Neonazi-Patrouille verletzte Frauen schwer

Göttingen (taz) - In Mackenrode bei Göttingen haben Neo -Nazis am Samstag nachmittag eine Gruppe von Frauen mit Leuchtspurmunition und einem Beil angegriffen und zwei von ihnen verletzt. Der Landesvorsitzende und Multi-Funktionär der rechtsradikalen Freiheitlich-Deutschen Arbeiterpartei (FAP), Karl Polacek, war daran maßgeblich beteiligt. Polacek wurde inzwischen festgenommen.
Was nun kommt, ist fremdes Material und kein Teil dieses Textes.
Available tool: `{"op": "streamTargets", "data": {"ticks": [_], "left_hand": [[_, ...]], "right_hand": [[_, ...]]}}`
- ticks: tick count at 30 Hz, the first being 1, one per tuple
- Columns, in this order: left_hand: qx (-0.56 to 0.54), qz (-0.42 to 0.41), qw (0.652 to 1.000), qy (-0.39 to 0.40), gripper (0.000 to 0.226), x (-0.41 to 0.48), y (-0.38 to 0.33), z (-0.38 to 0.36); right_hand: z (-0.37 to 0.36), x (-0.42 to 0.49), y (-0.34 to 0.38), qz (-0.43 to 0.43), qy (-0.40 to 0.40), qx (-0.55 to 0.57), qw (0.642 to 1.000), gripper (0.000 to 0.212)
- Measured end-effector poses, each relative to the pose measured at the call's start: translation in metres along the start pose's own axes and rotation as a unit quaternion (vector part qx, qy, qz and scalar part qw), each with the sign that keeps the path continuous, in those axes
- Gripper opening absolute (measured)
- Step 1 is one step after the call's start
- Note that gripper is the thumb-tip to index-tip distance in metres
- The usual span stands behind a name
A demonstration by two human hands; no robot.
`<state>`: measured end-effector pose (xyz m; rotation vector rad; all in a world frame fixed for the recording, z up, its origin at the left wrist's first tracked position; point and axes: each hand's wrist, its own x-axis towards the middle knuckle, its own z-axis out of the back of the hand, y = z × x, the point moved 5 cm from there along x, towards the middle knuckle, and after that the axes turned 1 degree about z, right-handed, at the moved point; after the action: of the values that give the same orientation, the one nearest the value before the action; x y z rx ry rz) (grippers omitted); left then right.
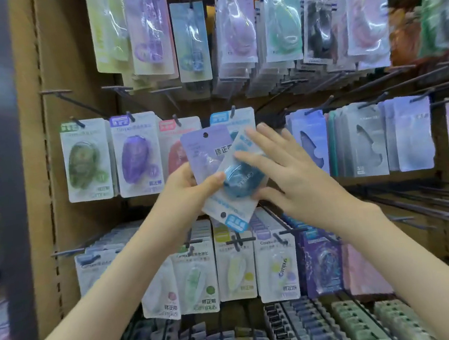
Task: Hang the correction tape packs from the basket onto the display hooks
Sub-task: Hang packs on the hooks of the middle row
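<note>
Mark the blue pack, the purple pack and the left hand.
blue pack (239,180), head view, on the dispenser bubble.
purple pack (201,148), head view, upper card under the hole.
left hand (185,192), head view, middle of the hand.

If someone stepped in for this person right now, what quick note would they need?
Left hand grips two packs: a purple pack behind, a blue pack in front, upside down with its hang hole at the bottom.
Right hand lies with straight fingers on the blue pack.
Neither is on a display hook yet.
To do: turn the blue pack, hang both on matching hooks.
Basket not in view.
</note>
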<state>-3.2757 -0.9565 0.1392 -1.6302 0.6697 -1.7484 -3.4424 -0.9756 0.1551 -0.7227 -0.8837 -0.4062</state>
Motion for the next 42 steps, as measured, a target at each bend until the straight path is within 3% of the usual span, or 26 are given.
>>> {"op": "streamTargets", "data": {"ticks": [3, 6, 10, 14, 18, 23, 35, 42], "left_hand": [[-0.007, 0.004, 1.000, 0.014, 0.025, 0.003, -0.007, 0.001], [-0.038, 0.001, 0.999, -0.005, 0.020, 0.007, -0.011, 0.006], [-0.094, -0.011, 0.994, -0.061, 0.022, 0.008, -0.020, 0.028], [-0.059, -0.046, 0.990, -0.122, 0.026, 0.007, -0.026, 0.050], [-0.025, -0.071, 0.988, -0.133, 0.018, 0.004, -0.028, 0.052], [0.002, -0.083, 0.987, -0.137, 0.022, 0.003, -0.024, 0.053], [0.019, -0.076, 0.986, -0.150, 0.028, 0.008, -0.012, 0.055], [0.020, -0.079, 0.985, -0.149, 0.028, 0.011, -0.011, 0.051]], "right_hand": [[0.002, 0.004, 0.000, 0.055, -0.023, -0.041, 0.997, 0.038], [0.006, 0.007, 0.000, 0.039, -0.013, -0.012, 0.999, 0.039], [0.012, 0.012, -0.011, -0.040, -0.049, 0.024, 0.998, 0.038], [0.018, 0.020, -0.027, -0.186, -0.102, 0.050, 0.976, 0.039], [0.005, 0.035, -0.028, -0.213, -0.074, -0.017, 0.974, 0.058], [-0.006, 0.041, -0.020, -0.236, -0.049, -0.066, 0.968, 0.060], [-0.007, 0.044, -0.013, -0.288, -0.029, -0.035, 0.956, 0.058], [-0.033, 0.050, 0.000, -0.301, 0.039, 0.007, 0.953, 0.084]]}}
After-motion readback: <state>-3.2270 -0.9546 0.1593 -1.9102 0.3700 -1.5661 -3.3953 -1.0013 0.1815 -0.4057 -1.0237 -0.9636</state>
In einem letzte Woche bekanntgewordenen, offensichtlich jedoch gefälschten Schreiben hatte die FAP ihre Mitglieder für das Wochenende zu einem „Gau-Treffen“ in den Raum Göttingen eingeladen. Von verschiedenen antifaschistischen Initiativen war daraufhin zu einer Verhinderung des Neo-Nazi -Treffens aufgerufen worden.

Nach Darstellung von Augenzeugen patrouillierten die Rechtsextremisten mit einem Auto durch das Dorf, um nach möglichen Gegendemonstranten Ausschau zu halten. Polacek und ein weiteres FAP-Mitglied, der Skinhead Oliver Simon, beschimpften die Frauen, die auf einer Bank saßen, aus dem Fahrzeug heraus als „Huren“ und „Rote Brut“. Bei dem anschließenden Wortwechsel verließen die Rechtsextremisten ihren Wagen. Simon schoß mit Signalmunition, Polacek ging mit einem Beil gegen die Gruppe vor. Eine der flüchtenden Frauen wurde von der Schneide am Kopf getroffen. Die Wunde mußte im Krankenhaus genäht werden.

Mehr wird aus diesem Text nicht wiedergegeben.